» **EXTRACTED RECORDS**

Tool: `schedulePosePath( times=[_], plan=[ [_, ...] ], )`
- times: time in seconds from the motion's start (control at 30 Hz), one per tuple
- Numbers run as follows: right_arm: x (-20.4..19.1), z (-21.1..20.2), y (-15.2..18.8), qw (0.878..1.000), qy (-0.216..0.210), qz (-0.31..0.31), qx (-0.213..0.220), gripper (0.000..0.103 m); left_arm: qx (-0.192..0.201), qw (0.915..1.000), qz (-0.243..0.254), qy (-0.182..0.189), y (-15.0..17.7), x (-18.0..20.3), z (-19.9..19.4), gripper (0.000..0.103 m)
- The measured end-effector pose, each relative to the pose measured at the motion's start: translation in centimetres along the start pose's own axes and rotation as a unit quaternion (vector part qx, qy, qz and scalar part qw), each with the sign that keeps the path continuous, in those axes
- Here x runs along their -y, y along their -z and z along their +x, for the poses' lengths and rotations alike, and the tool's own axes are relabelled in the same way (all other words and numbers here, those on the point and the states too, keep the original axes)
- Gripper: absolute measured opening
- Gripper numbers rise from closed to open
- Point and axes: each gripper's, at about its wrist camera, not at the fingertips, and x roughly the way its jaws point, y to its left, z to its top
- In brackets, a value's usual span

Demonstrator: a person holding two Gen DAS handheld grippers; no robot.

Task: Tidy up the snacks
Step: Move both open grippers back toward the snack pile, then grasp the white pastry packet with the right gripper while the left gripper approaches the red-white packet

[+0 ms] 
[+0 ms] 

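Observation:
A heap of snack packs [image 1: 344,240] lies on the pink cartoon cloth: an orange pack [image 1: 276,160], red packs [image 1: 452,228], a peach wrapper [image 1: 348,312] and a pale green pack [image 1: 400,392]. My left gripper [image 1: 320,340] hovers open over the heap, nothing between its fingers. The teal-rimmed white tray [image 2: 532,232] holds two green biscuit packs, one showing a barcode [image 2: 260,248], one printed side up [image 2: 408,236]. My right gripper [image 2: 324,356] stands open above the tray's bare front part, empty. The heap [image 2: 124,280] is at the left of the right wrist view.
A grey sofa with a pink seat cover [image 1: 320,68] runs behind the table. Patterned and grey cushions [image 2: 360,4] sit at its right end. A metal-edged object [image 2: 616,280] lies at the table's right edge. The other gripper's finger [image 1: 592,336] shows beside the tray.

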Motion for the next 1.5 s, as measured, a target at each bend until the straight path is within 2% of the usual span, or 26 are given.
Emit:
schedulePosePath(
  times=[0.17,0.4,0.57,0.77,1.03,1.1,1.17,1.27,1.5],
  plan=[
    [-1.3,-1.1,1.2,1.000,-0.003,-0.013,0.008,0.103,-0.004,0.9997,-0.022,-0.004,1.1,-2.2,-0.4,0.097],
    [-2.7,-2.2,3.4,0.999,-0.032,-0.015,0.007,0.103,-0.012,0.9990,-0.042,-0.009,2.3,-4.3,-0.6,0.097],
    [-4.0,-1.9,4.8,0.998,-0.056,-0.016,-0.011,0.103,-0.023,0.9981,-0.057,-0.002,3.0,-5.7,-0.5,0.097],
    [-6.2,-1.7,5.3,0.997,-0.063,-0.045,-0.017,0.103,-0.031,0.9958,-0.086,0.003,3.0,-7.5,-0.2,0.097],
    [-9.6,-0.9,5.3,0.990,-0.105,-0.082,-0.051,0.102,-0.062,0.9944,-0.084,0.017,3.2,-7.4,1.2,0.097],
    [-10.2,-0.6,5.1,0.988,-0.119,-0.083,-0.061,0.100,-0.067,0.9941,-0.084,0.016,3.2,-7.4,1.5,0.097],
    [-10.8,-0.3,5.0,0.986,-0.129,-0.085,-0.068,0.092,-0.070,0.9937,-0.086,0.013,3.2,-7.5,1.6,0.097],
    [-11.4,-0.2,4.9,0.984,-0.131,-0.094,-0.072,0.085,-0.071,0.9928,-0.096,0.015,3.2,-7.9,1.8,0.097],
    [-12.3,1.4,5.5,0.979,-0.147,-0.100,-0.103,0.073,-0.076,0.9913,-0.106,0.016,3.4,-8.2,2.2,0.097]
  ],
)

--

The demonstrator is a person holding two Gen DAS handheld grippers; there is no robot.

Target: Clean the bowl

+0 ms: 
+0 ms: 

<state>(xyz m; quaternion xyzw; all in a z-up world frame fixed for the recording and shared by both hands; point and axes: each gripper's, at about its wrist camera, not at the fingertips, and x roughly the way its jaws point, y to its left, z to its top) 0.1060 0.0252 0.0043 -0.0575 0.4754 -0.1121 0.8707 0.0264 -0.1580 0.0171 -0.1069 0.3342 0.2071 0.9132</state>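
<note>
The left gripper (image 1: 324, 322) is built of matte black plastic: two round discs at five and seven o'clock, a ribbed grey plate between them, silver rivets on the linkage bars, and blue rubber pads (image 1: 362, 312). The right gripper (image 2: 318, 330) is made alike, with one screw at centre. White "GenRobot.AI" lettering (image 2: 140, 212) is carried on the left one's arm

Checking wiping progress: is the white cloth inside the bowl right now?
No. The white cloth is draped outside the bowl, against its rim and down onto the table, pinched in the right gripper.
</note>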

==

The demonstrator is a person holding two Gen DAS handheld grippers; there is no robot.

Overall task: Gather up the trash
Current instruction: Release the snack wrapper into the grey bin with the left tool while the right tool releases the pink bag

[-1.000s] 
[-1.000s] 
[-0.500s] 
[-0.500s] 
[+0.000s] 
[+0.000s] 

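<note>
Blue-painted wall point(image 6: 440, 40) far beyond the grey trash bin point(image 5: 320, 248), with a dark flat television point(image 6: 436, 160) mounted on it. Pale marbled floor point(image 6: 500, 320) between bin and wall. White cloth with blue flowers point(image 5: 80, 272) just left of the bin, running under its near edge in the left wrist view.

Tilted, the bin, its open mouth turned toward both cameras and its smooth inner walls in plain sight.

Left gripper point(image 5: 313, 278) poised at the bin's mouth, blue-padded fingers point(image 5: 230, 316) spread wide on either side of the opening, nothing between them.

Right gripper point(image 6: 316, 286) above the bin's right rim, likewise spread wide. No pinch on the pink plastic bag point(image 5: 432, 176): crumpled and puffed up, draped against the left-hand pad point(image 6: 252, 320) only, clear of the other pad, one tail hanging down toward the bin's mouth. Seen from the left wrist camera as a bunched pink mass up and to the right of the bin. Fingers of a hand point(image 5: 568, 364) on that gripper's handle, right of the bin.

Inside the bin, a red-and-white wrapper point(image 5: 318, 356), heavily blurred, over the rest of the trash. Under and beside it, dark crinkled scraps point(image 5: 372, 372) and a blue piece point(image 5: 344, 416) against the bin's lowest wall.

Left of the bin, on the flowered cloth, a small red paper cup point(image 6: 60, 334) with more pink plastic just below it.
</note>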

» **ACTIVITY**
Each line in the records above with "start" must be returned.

» **TASK OUTPUT**
- times: time in seconds from the motion's start (control at 30 Hz), one per tuple
- The measured end-effector pose, each relative to the pose measured at the motion's start: translation in centimetres along the start pose's own axes and rotation as a unit quaternion (vector part qx, qy, qz and scalar part qw), each with the sign that keeps the path continuous, in those axes

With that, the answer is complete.